**What is expected:** Whichever lines include the word "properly", copy them as they appear in the data.

[[ Data supplied, beginning ]]

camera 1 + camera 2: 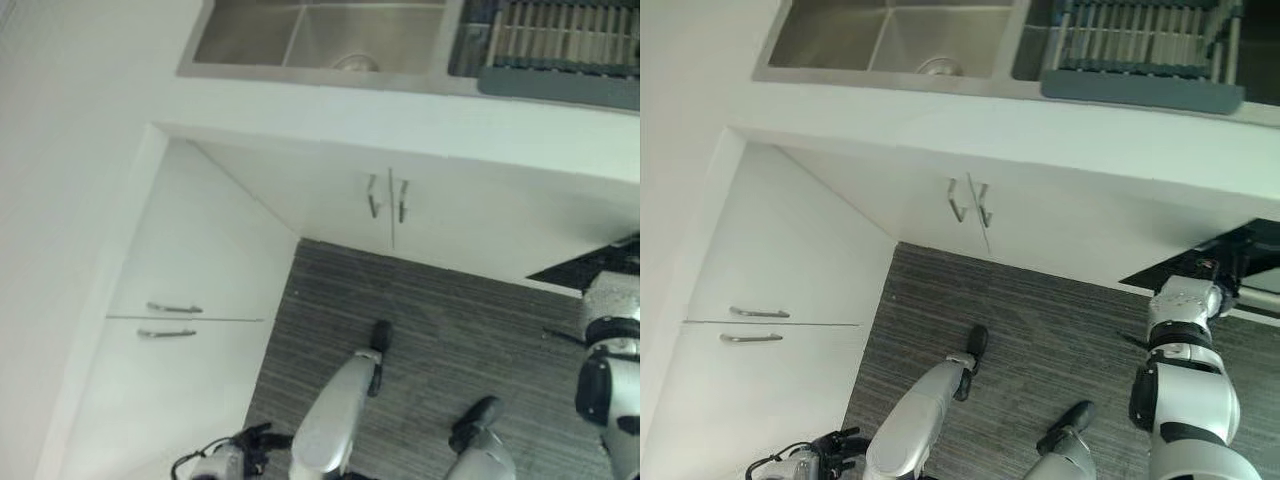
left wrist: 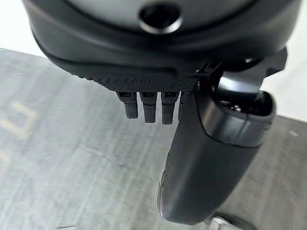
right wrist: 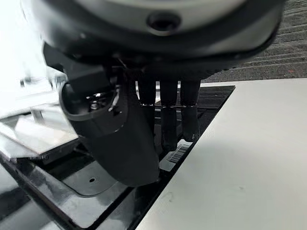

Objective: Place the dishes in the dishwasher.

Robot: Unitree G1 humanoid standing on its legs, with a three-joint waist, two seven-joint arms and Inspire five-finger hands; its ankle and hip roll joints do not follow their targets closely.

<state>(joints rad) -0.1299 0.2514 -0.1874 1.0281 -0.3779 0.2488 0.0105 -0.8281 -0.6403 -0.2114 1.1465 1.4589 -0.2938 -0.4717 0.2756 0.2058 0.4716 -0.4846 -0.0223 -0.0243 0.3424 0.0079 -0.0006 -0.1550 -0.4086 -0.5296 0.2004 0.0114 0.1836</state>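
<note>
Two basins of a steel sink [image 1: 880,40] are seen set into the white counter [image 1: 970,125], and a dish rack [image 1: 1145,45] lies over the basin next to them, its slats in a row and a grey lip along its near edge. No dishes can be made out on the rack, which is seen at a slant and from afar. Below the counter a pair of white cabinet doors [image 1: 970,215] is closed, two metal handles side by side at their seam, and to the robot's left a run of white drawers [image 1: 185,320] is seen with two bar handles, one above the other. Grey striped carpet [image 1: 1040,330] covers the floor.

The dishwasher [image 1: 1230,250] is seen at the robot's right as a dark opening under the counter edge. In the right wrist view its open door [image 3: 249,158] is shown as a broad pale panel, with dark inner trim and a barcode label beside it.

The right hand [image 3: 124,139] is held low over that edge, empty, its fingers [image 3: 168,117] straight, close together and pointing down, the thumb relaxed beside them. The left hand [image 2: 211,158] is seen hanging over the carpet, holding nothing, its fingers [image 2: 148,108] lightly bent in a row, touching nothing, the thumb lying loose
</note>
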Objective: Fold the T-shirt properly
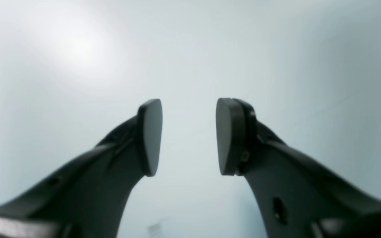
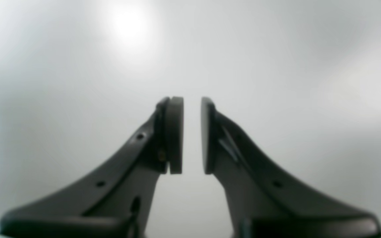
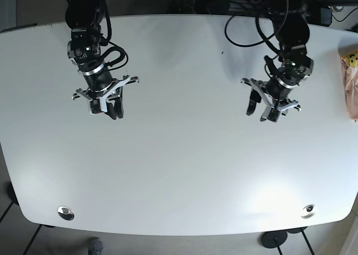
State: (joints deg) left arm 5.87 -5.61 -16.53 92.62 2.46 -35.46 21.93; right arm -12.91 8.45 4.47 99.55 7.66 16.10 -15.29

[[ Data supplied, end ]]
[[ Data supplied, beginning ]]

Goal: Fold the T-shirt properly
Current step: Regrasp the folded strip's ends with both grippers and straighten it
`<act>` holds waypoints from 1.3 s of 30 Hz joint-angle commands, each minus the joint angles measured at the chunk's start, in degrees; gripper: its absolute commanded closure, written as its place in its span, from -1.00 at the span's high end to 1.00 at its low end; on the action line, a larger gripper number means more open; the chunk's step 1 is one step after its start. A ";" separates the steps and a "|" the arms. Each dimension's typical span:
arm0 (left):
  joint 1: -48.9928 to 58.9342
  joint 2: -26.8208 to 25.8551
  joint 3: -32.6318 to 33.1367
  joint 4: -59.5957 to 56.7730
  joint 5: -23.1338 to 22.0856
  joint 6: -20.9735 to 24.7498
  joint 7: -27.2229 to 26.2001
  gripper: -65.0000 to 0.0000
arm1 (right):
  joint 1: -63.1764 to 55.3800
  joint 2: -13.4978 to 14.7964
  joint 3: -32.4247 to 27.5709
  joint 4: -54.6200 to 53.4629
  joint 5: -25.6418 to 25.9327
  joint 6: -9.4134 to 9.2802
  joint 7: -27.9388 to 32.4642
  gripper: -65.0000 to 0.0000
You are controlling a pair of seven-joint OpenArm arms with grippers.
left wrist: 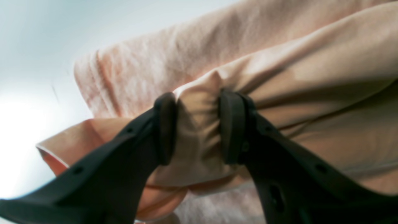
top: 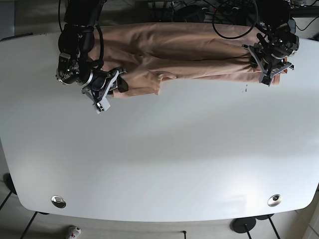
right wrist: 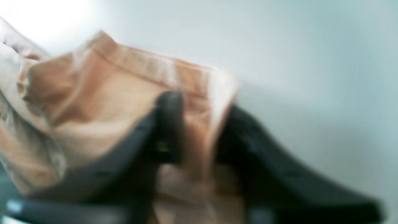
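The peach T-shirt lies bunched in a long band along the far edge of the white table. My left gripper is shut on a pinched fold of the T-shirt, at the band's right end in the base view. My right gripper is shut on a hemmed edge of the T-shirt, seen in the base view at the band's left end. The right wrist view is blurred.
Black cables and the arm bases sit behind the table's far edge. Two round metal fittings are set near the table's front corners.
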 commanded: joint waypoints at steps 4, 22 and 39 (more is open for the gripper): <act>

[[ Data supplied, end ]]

**Answer to the problem:**
Objective: Fold the T-shirt properly
Goal: Fold the T-shirt properly

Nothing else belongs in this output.